**ASSIGNMENT**. Exact duplicates of the lines from the top of the data through the line containing "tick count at" are needed, with every picture left out.

*** DATA Section Begins ***

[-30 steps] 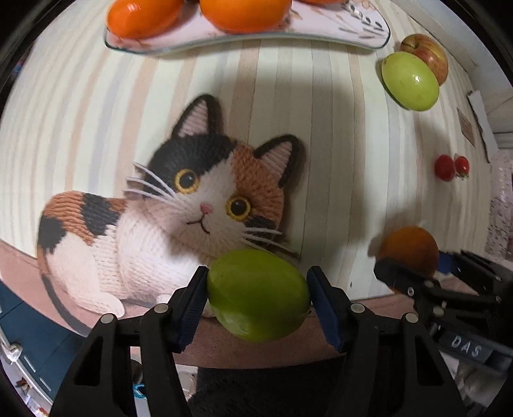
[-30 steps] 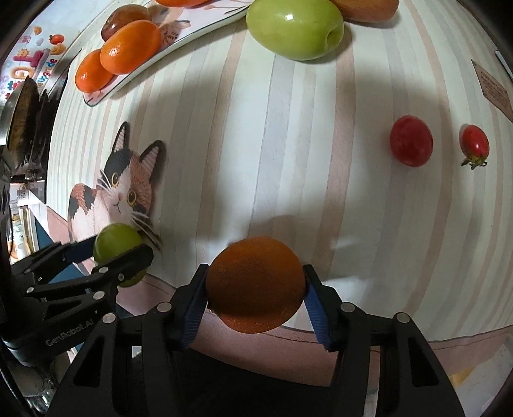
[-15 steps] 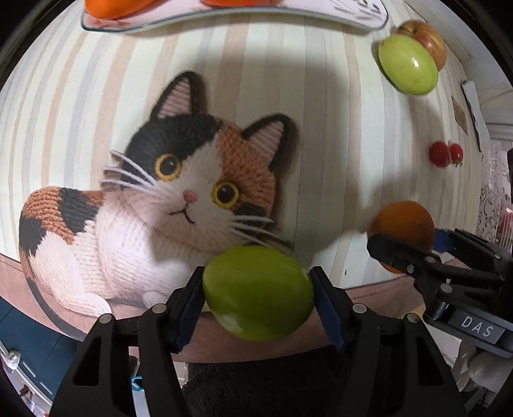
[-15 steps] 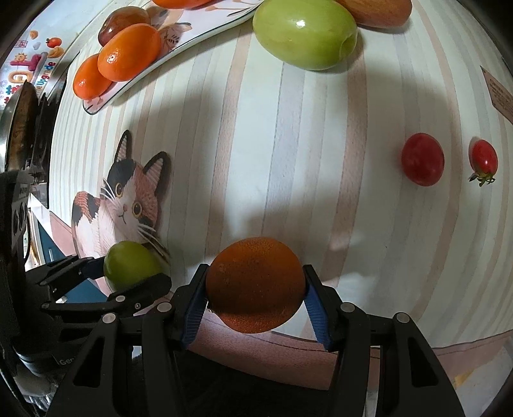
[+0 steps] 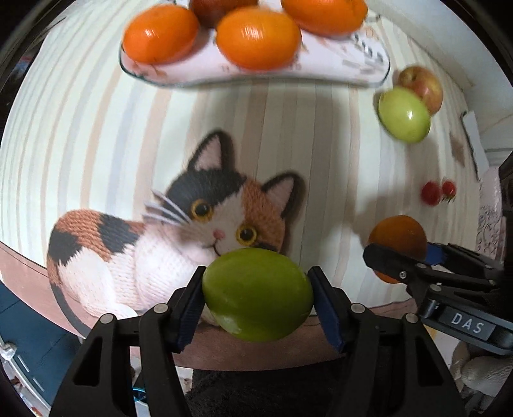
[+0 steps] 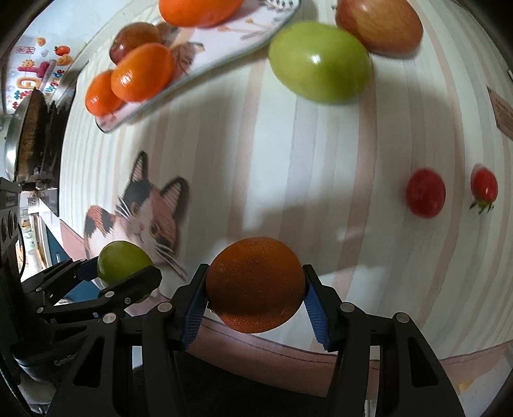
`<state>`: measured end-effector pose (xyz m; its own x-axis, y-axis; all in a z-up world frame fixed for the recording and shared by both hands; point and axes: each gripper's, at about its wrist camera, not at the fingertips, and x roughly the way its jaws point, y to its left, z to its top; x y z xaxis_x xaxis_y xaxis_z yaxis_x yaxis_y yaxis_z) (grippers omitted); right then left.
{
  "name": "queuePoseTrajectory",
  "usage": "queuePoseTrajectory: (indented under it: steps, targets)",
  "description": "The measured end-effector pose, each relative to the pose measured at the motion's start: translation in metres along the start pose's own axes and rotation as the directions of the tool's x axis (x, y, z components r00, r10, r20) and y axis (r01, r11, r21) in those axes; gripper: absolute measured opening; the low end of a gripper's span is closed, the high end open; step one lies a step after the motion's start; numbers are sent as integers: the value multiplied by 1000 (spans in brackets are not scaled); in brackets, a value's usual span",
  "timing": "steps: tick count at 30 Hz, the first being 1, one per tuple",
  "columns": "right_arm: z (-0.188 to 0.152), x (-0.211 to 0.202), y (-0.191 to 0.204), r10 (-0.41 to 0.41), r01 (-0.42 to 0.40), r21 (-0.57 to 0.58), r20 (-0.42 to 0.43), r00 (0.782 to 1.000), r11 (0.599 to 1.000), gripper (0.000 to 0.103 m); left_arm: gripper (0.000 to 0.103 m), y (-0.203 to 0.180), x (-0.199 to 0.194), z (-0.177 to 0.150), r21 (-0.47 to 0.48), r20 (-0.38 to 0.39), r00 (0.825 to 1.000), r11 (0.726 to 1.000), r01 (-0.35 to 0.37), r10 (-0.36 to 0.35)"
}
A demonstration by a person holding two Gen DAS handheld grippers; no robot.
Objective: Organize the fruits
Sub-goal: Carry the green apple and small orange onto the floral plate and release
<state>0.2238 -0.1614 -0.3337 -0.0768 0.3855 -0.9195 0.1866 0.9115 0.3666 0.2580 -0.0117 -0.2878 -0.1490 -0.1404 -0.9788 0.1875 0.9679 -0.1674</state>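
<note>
My left gripper (image 5: 256, 298) is shut on a green fruit (image 5: 258, 293) and holds it above the cat picture on the striped tablecloth. My right gripper (image 6: 255, 295) is shut on an orange (image 6: 255, 284); it also shows in the left wrist view (image 5: 397, 240). The left gripper with the green fruit (image 6: 123, 266) shows at the left of the right wrist view. A plate (image 5: 368, 64) at the far side holds several orange fruits (image 5: 258, 38) and a dark red one (image 6: 134, 40).
A large green apple (image 6: 320, 61) and a red apple (image 6: 380, 24) lie right of the plate. Two small red tomatoes (image 6: 424, 192) (image 6: 484, 187) lie at the right. The table's front edge runs just below both grippers. A paper card (image 6: 503, 112) lies far right.
Both grippers have moved forward toward the plate, still holding their fruits. The plate and apples now look nearer and larger.
</note>
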Motion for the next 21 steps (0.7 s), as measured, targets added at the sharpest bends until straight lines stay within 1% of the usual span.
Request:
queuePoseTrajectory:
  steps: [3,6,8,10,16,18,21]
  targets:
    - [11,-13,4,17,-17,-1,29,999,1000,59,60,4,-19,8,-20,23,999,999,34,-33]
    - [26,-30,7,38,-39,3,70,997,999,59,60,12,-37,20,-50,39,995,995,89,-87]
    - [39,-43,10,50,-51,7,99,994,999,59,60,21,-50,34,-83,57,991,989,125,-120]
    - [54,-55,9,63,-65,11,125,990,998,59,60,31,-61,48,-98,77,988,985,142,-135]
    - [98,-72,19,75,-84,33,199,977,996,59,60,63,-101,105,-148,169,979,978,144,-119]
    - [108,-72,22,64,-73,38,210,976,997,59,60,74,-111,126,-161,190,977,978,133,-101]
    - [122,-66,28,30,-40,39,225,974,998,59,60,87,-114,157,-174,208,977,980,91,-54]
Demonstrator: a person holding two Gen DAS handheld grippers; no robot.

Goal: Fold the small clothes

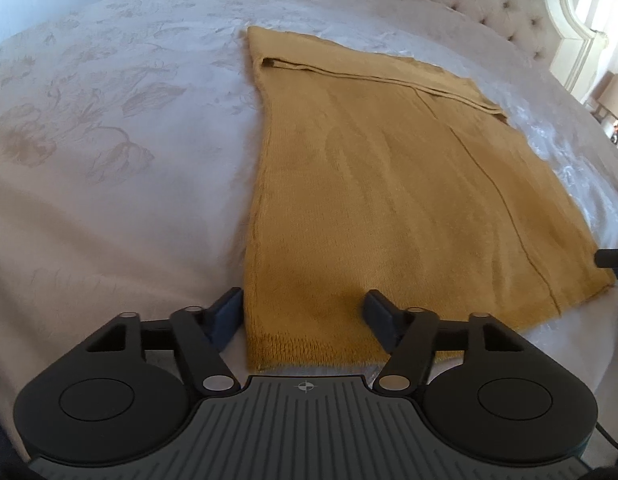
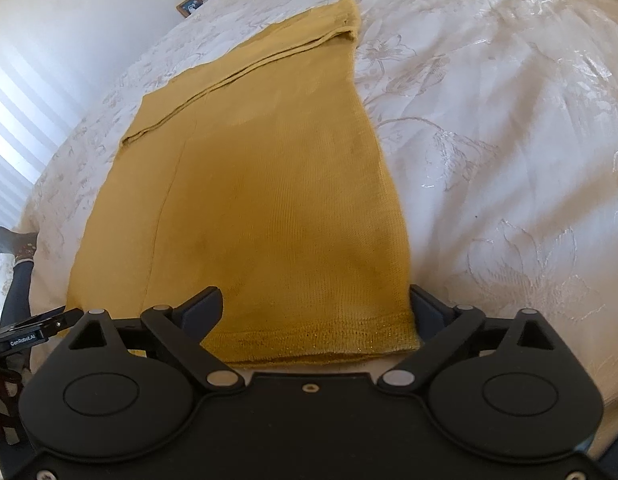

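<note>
Garment: mustard knit [image 1: 389, 184], flat on bedspread [image 1: 109, 120]
Left gripper [image 1: 303, 312]: jaws spread, hem corner between, likely to lift it
Right gripper [image 2: 317, 308]: jaws spread, opposite corner between

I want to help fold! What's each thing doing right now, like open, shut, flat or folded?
Left tool: open, straddling the near left corner of the cloth's hem, gripping nothing.
Right tool: open, straddling the near right corner of the hem, gripping nothing.
Cloth: mustard knit, flat on the bed, far end folded over.
Bed: covered with a white flowered spread.
</note>
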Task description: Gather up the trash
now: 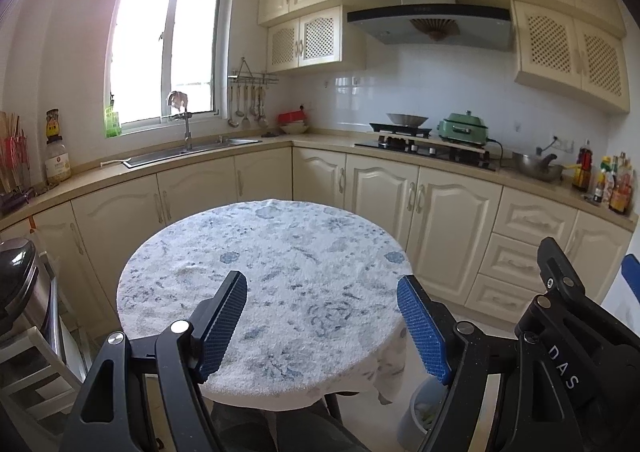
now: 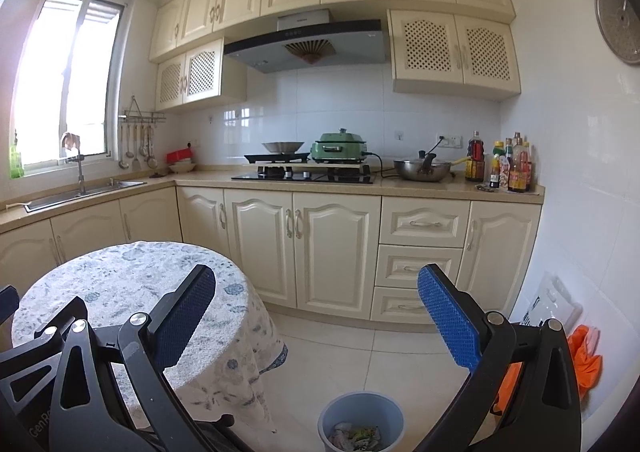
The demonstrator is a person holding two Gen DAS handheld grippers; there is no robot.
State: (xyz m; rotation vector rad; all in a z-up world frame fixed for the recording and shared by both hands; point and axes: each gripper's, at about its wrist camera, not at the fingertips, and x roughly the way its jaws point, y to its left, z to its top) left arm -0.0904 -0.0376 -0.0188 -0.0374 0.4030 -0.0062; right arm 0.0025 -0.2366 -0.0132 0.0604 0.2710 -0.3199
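Note:
A small grey-blue trash bin (image 2: 361, 421) stands on the tiled floor right of the round table; crumpled wrappers (image 2: 356, 436) lie inside it. Its rim shows in the left wrist view (image 1: 420, 410) under the table's right edge. The round table (image 1: 264, 280) has a white and blue towel cloth with no trash visible on it. My left gripper (image 1: 322, 292) is open and empty, held above the table's near half. My right gripper (image 2: 316, 288) is open and empty, held above the floor and the bin, right of the table (image 2: 120, 284).
Cream kitchen cabinets (image 2: 332, 252) and a counter with stove (image 2: 304, 174), pots and bottles (image 2: 504, 168) run along the back. A sink (image 1: 192, 154) sits under the window. A steel appliance (image 1: 20, 280) stands at far left. An orange bag (image 2: 586, 356) lies by the right wall.

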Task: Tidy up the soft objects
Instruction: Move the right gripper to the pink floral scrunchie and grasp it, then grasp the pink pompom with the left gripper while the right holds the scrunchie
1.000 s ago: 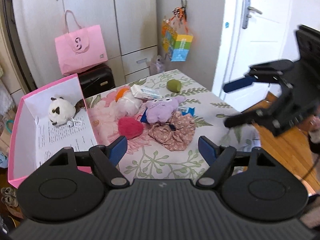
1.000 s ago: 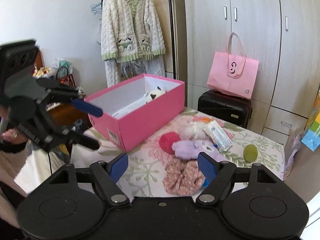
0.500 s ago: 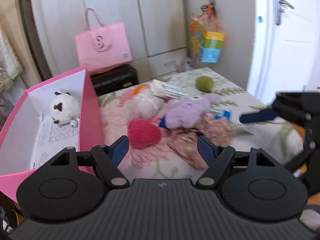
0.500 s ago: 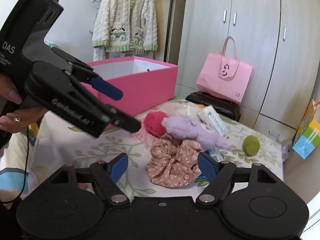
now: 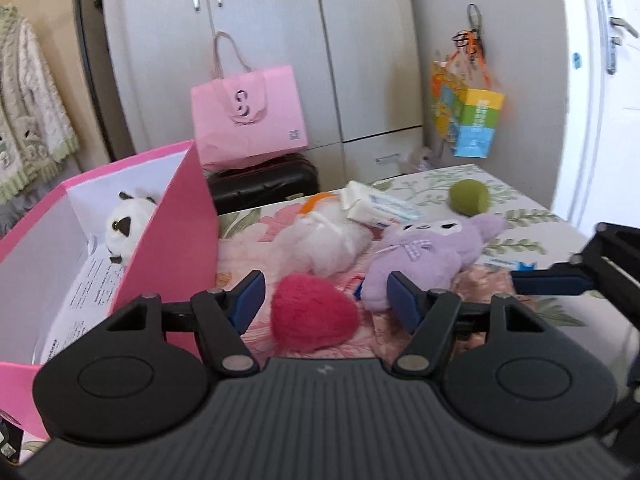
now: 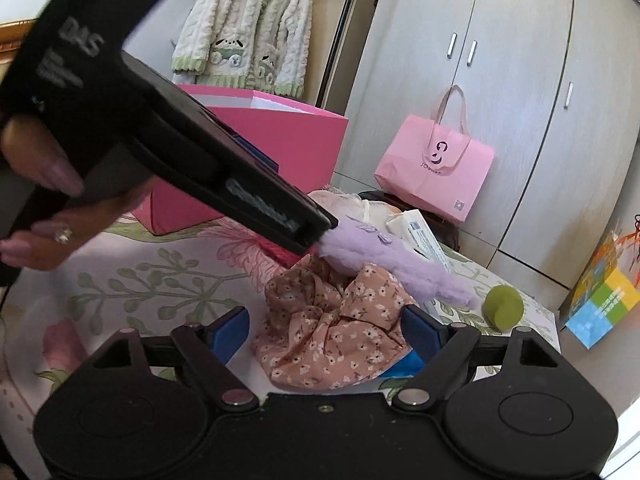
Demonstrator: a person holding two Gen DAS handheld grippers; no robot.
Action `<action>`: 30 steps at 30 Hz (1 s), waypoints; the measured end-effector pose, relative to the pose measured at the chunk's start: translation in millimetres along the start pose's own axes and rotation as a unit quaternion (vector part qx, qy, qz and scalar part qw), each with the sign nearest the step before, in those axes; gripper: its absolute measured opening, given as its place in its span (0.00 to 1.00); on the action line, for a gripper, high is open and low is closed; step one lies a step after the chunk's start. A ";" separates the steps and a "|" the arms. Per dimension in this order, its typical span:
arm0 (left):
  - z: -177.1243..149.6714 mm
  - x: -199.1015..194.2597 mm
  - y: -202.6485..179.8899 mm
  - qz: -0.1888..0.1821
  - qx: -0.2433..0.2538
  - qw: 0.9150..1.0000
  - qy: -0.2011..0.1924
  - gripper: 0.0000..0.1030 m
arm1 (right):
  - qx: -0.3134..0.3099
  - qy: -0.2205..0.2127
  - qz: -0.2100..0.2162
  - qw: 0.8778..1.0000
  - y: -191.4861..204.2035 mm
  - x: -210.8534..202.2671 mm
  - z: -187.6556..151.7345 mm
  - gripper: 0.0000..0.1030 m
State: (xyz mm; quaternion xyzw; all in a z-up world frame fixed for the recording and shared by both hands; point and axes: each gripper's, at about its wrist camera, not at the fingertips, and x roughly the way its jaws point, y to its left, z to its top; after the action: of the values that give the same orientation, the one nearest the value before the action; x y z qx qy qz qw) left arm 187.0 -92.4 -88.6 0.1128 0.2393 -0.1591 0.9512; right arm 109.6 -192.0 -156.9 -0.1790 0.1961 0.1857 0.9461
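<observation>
Two grippers are reaching in: left gripper (image 5: 323, 297), jaws closing, empty, straddling red plush heart (image 5: 314, 314) at lower center, right gripper (image 6: 323, 330) opening around floral cloth (image 6: 332, 340); next probably pinching, carrying to pink box (image 5: 176, 240).
</observation>
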 end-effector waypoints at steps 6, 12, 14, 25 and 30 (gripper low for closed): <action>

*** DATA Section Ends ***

**RESULT OF THE TASK**.
[-30 steps] 
[-30 steps] 
[-15 steps] 
[-15 steps] 
[+0 steps] 
[+0 steps] 
`<state>`: measured end-effector pose (xyz m; its own x-axis, y-axis; all in a z-up world frame fixed for the recording and shared by both hands; point and axes: each gripper's, at about its wrist camera, not at the fingertips, and x roughly the way its jaws point, y to its left, z to its top; x y z xaxis_x xaxis_y xaxis_z yaxis_x yaxis_y yaxis_z) (grippers omitted); right then left.
{
  "name": "queuePoseTrajectory",
  "usage": "queuePoseTrajectory: (indented under it: steps, targets)",
  "description": "The measured end-effector pose, each relative to the pose measured at the motion's start: translation in metres along the start pose's own axes and rotation as the directions of the tool's x axis (x, y, z components r00, r10, r20) and y axis (r01, r11, r21) in those axes; gripper: absolute measured opening; the low end of a gripper's span is closed, the high end open; step one lies a step after the motion's start; numbers are sent as integers: the value multiplied by 1000 (spans in brackets are not scaled); in brackets, a value's usual span",
  "timing": "steps: tick count at 30 Hz, the first being 1, one per tuple",

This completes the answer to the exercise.